◆ WHAT THE EXERCISE ASKS
I would like each line of the data that holds the word "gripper" copied out.

--------

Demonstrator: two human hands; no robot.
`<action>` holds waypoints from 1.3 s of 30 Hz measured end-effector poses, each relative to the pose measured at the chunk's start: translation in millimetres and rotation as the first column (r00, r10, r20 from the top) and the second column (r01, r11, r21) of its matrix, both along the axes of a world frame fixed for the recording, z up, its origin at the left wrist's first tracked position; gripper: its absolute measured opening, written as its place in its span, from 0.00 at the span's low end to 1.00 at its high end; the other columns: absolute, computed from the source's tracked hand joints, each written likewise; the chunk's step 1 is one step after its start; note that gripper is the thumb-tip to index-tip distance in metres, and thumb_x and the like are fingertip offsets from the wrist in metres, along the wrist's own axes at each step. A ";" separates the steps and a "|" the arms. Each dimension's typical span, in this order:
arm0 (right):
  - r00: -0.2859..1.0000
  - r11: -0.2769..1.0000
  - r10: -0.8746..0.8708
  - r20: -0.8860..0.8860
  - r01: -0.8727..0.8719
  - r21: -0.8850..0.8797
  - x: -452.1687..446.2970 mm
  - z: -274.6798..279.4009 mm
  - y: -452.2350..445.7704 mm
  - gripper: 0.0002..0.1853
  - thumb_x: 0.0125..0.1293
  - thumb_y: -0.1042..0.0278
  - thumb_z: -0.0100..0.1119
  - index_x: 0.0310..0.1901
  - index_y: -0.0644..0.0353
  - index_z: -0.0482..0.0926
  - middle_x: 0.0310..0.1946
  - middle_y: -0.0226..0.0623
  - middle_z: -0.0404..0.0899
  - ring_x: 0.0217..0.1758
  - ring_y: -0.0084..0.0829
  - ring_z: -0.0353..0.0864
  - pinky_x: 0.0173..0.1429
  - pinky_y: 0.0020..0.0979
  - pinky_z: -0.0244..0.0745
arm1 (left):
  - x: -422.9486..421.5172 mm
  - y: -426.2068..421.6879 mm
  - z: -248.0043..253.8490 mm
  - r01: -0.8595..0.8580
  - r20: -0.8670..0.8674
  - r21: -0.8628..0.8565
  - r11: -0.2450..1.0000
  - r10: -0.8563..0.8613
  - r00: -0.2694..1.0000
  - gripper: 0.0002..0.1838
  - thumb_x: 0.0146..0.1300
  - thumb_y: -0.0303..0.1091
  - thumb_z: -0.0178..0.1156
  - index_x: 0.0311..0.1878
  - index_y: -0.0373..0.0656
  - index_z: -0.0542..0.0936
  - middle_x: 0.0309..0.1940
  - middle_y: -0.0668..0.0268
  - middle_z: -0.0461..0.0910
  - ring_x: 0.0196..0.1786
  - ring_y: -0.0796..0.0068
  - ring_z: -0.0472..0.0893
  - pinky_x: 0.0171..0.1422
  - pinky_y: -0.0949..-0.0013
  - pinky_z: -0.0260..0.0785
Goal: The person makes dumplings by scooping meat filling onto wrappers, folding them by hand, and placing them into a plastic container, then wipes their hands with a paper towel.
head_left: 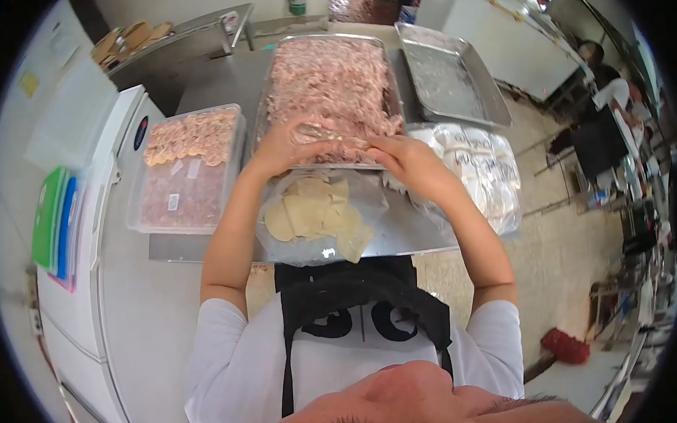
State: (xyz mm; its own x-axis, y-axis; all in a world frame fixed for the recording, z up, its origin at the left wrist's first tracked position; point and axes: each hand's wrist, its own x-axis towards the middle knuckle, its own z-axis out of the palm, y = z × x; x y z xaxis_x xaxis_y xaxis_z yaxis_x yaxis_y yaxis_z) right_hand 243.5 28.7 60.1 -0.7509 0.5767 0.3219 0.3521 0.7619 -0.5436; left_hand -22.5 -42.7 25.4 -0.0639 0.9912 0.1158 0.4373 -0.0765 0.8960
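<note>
A large metal tray (pixel 282 46) heaped with pink ground filling (pixel 326 81) lies on the steel table. Both hands meet at its near edge. My left hand (pixel 288 147) has its fingers bent around something small and pale at the filling. Across from it, my right hand (pixel 407 158) pinches the other side of that piece, which is too small to make out. Just below the hands, thin round yellowish wrappers (pixel 312 212) are spread on a clear plastic bag (pixel 371 198).
A lidded plastic box (pixel 188 172) with layered filling stands at the left. On the right are an empty metal tray (pixel 453 81) and white plastic-wrapped packs (pixel 475 166). Green and blue folders (pixel 52 221) hang on the white fridge. People sit at the far right.
</note>
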 end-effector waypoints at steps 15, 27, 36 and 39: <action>0.999 0.973 -0.039 -0.004 0.039 0.226 25.3 38.2 -18.0 0.14 0.69 0.60 0.56 0.48 0.58 0.81 0.35 0.46 0.82 0.40 0.49 0.81 0.42 0.41 0.76 | 15.0 -15.0 4.7 -0.056 -0.056 0.011 0.998 0.057 0.997 0.30 0.50 0.44 0.76 0.52 0.37 0.79 0.44 0.63 0.83 0.44 0.76 0.81 0.49 0.71 0.73; 0.985 0.906 -0.067 0.157 -0.006 0.424 -12.9 12.6 -7.9 0.12 0.67 0.60 0.58 0.50 0.51 0.81 0.33 0.41 0.80 0.33 0.47 0.81 0.35 0.41 0.76 | -18.7 6.6 -43.0 -0.082 -0.101 0.119 0.989 0.095 0.990 0.34 0.49 0.43 0.76 0.56 0.36 0.76 0.50 0.57 0.80 0.54 0.69 0.77 0.60 0.67 0.68; 0.993 0.973 0.102 -0.059 -0.088 0.211 -33.8 5.8 19.1 0.14 0.68 0.63 0.57 0.50 0.61 0.80 0.37 0.48 0.81 0.41 0.51 0.81 0.45 0.40 0.76 | -19.3 -5.1 -4.1 -0.082 0.048 0.060 0.995 0.080 0.996 0.35 0.49 0.50 0.75 0.57 0.41 0.77 0.53 0.56 0.80 0.54 0.61 0.80 0.61 0.64 0.68; 0.995 0.995 0.097 0.034 -0.096 -0.011 -46.6 -19.1 24.6 0.15 0.70 0.64 0.56 0.52 0.65 0.79 0.42 0.49 0.83 0.46 0.42 0.83 0.50 0.35 0.75 | -32.1 -13.9 1.2 -0.215 -0.041 -0.031 0.976 0.214 0.976 0.34 0.49 0.49 0.75 0.56 0.40 0.77 0.51 0.55 0.81 0.53 0.62 0.80 0.60 0.65 0.69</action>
State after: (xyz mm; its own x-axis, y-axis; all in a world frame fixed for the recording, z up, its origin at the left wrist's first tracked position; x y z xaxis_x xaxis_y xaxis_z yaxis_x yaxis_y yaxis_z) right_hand 196.9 53.3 41.0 -0.8137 0.5038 0.2900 0.2956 0.7881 -0.5400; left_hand -54.6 -56.6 26.6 -0.2714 0.9585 0.0875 0.4735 0.0538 0.8792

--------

◆ ANSWER BELOW
`<action>` holds waypoints from 1.3 s of 30 Hz measured end-effector poses, each relative to the pose measured at the chunk's start: translation in millimetres and rotation as the first column (r00, r10, r20 from the top) and the second column (r01, r11, r21) of its matrix, both along the axes of a world frame fixed for the recording, z up, its origin at the left wrist's first tracked position; gripper: its absolute measured opening, written as its place in its span, from 0.00 at the span's low end to 1.00 at its high end; the other columns: absolute, computed from the source's tracked hand joints, each written likewise; the chunk's step 1 is one step after its start; note that gripper is the thumb-tip to index-tip distance in metres, and thumb_x and the like are fingertip offsets from the wrist in metres, along the wrist's own axes at each step. A ";" separates the steps and a "|" the arms. Each dimension's typical span, in this order:
  - gripper: 0.0002..0.1853
  - gripper: 0.0002..0.1838

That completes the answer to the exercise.